Aus dem Publikum kamen konkrete Fragen zum gemeinsamen Vorgehen der beiden Gewerkschaften, als auch Vorwürfe der Bahnbeschäftigten wegen des Versagens und der Fehler von Transnet. Bei den überwiegend ausweichenden Antworten wurde klar: Von der Bürokratie und der Funktionärsebene von Transnet und GDL gibt es keine Bestrebungen, wirklich für alle Beschäftigten (also auch jene, die nicht zum „eigenen“ Bereich gehören) einzutreten oder gar für die gesellschaftlichen Interessen aller Lohnabhängigen (Privatisierung trifft ja auch die Bahnkunden) zu kämpfen.

Es gibt zwar von Transnet Kooperationsangebote an die GDL, aber alles dreht sich darum, wer hält oder bekommt den größeren Einfluss in der „Sozialpartnerschaft“ mit dem Konzernvorstand.

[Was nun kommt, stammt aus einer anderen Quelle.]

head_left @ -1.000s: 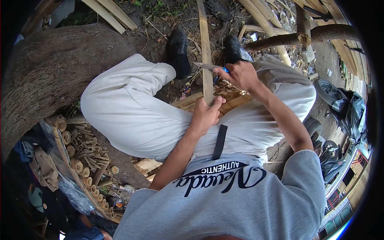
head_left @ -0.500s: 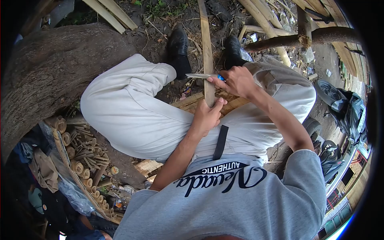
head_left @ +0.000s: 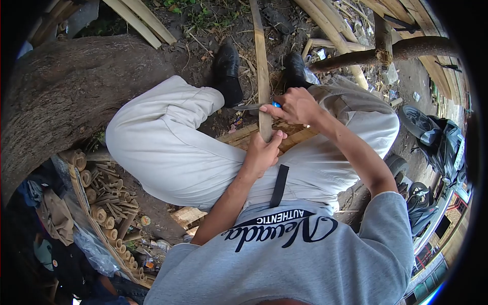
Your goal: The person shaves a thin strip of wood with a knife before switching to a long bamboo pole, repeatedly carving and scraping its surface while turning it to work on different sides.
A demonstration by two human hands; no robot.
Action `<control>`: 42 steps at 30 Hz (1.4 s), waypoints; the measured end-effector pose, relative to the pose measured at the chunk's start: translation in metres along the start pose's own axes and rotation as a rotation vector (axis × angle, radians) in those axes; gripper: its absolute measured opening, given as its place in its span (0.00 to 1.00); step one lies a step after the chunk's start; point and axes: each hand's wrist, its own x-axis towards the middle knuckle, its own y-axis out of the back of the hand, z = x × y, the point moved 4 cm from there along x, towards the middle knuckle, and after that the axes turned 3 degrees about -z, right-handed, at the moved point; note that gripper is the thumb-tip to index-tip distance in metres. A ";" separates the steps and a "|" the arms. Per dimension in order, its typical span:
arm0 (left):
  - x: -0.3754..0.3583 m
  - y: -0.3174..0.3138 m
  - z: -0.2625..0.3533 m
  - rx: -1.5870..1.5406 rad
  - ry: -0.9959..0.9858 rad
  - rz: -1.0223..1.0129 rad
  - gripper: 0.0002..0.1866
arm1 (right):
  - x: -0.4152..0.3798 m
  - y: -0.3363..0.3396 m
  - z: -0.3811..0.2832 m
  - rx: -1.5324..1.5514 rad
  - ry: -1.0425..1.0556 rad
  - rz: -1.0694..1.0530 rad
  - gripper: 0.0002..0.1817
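A long flat bamboo strip (head_left: pixel 262 66) runs from the top of the head view down between my knees. My left hand (head_left: pixel 263 151) is closed around its near end, close to my lap. Just beyond, my right hand (head_left: pixel 296 108) grips the blue handle of a knife (head_left: pixel 247 107). The blade lies crosswise at the strip and points left, its edge seen nearly thin. My right thumb rests at the strip beside the blade. Most of the knife handle is hidden in my fingers.
A thick trunk (head_left: pixel 86 86) lies to the left. Below it sits a pile of cut bamboo pieces (head_left: pixel 109 201). Bamboo poles (head_left: pixel 330 30) and a branch (head_left: pixel 412 48) are at upper right, with a motorcycle (head_left: pixel 437 137) farther right. A bamboo piece (head_left: pixel 300 138) lies between my legs.
My right hand and the knife have moved a little toward me along the strip. The blade has turned and looks thinner and darker. My left hand still holds the strip.
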 end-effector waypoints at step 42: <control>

Seit 2002 gibt es die Forderung an Transnet, einen neuen Entgelttarifvertrag zu erarbeiten, in dem den LokführerInnen höhere Löhne zugestanden werden. Seit 2002 wird diese Aufgabe verschoben. Daraus entstand auch der Druck auf die GDL-Führung, endlich zu handeln. Deshalb ist sie noch lange keine kämpferische Gewerkschaftsführung, sondern konservativ und standesbewusst.

Aber die Basis zeigte Kampfkraft. Durch den Streik und auch Veranstaltungen wie diese gibt es Kontakte zu anderen kämpferischen GewerkschafterInnen und Gruppen. Der Druck auf die Führungen wird zunehmen. Wieder einmal zeigt sich, dass ohne politische und gesellschaftliche Perspektive der Basis, ohne eigenständige Organisation der Basis, die für die Kontrolle des Streiks kämpft, und ohne klassenkämpferische oppositionelle Basisbewegung die Beschäftigten verraten und nur für Machtspiele benutzt werden. Das wurde vielen Bahnbeschäftigten jetzt deutlich.

So wurde insgesamt auf der Veranstaltung zu wenig von den Streikenden und von der Solidarität in der Gesellschaft diskutiert. Da gab es auch vom ver.di-Gewerkschafter wenig zu hören.

Die Veranstaltung zeigte aber auch, dass die Massen von sich aus nicht spontan in der Lage sind, die verräterische und spalterische Führung zu überwinden und mehr als einen mehr oder weniger miesen Kompromiss zu erreichen.

Im Moment haben die bürokratischen Apparate noch ausreichend Spielraum, zu demobilisieren und durch relativ bescheidene kämpferische Aktionen wieder Illusionen, diesmal in die GDL, zu wecken. Anstatt die Kräfte gegen den gemeinsamen Gegner zu bündeln, ergehen sich die Vertreter der „gegnerischen“ Gewerkschaften darin, sich untereinander zu bekämpfen.

Diese Spielchen schonungslos aufzudecken und zu entlarven, wird zunehmend die Aufgabe von RevolutionärInnen sein.